輸送コスト

鉄道輸送サービスを提供するために必要な費用のことを総称して「輸送コスト」といいます。

鉄道経営には、線路や駅、車両、運行・通信施設、車両基地、修理工場など設備の維持、動力や照明のための電力、それに人的、動的なサービスなどに多くの費用がかかります。言い換えると、鉄道会社は、旅客輸送サービスを生産するときに、様々な生産要素(例えば、線路や駅などの「資本」、駅員・運転士・保線員などの「労働」、電気・重油などの「エネルギー」)を投入して生産活動を行っているわけです。
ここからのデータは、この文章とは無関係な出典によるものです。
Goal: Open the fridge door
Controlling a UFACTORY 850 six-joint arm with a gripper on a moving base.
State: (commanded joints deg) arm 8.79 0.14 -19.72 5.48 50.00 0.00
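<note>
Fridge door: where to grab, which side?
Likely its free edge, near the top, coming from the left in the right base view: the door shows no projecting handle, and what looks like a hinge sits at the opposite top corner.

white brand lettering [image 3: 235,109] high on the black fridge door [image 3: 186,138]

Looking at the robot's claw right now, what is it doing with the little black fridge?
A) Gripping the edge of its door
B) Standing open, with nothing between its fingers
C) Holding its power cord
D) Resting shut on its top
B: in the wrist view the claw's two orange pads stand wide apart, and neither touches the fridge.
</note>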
こうした生産要素に係る費用を合計したものが輸送コストです。

民鉄では、自動化・機械化された列車運行システムの導入や自動出改札による駅業務の効率化・省力化、信号扱所の集中化、変電所の無人化、車両検修設備の近代化、保線作業の機械化など、総合的な合理化を進めていて、その実現率はすでに高い水準にあります。
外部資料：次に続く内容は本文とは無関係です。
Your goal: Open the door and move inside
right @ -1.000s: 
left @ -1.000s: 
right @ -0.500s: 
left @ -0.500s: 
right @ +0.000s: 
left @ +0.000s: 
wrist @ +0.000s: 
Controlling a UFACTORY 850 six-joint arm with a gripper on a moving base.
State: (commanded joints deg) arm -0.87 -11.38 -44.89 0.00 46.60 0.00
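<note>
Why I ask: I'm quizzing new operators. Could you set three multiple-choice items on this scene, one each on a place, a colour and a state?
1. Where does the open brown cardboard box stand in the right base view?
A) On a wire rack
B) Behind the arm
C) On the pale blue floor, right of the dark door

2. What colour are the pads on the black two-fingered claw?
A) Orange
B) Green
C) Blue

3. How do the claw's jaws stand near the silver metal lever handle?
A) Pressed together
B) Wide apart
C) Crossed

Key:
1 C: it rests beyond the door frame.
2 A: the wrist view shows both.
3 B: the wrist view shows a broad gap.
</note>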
一方、公共サービス機関としての鉄道は、早朝・深夜勤務や終電車後の保線作業が端的に示すように、典型的な労働集約型産業です。そのため、人件費など固定費の占める割合は他産業に比べて大きく、合理化努力を続けてもなお輸送コストの上昇は避けられない傾向にあります。民営鉄道は、こうした鉄道事業に内在するコスト構造を常に意識し、さらなる省力化のための技術開発や、従業員の生産性の向上に努めています。